Determinanten van armoede
De analyses van de resultaten van het Huishoud Budgetonderzoek (2013-2014 van het ABS) indiceren dat bepaalde huishoudkarakteristieken en persoonskenmerken van het hoofd, alsook de verschillen tussen de populatiegroepen, mogelijk van invloed zijn op het lage bestedingsniveau van het huishouden.
Leeftijd en opleidingsniveau
Hoofden en daarmee hun huishoudens, die in de hogere leeftijdsklassen 35 en ouder zitten, hebben een lager armoederisico in vergelijking met de leeftijdsgroep 20-35. Echter heeft alleen de groep 36-59-jarigen een significant lager armoederisico. Het relatieve armoederisico van de groep 60 en ouder is niet significant. De resultaten laten zien dat een hoger opleidingsniveau het armoederisico aanzienlijk vermindert. Zij die geen onderwijs hebben genoten, hebben ongeveer een 2 keer zo grote kans op armoede als degenen met een basisschool opleiding.

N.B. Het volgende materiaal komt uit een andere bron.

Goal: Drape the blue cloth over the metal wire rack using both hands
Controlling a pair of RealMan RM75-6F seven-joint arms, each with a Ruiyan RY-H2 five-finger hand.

Geografische ligging en grootte van huishoudens
Het blijkt dat ten opzichte van ParWan huishoudens van de overige districten een hoger armoederisico hebben. Een huishouden uit Nickerie heeft een 4 keer zo grote kans en CorSar een 3 keer grotere kans in vergelijking met huishoudens van ParWan om arm te zijn. Voor de overige huishoudens is het armoederisico ongeveer 2 keer zo groot. Grotere huishoudens hebben een hoger armoederisico. Huishoudens met een grootte van 2-4 leden hebben een odds ratio van 3, terwijl voor gezinnen met 5-7 leden het armoederisico zich verdrievoudigt naar een odds ratio van 9. Voor huishoudens bestaande uit 8 en meer leden is dat zelfs 26 keer zo groot ten opzichte van 1-persoons huishoudens.
Burgerlijke staat
Rekening houdend met het effect van voornoemde factoren blijkt de burgerlijke staat van het hoofd ook enig effect hebben. Gehuwden hebben een 50% lagere kans op armoede in vergelijking met ongehuwden. Gehuwde koppels ervaren dus een relatief lager armoederisico dan alleenstaanden. Een mogelijke verklaring kan zijn dat gehuwde koppels relatief meer de beschikking hebben over 2 inkomens, terwijl alleenstaanden het met een enkel inkomen moeten doen. De variabelen geslacht en arbeidsstatus blijken in samenhang met de voornoemde factoren niet significant te zijn.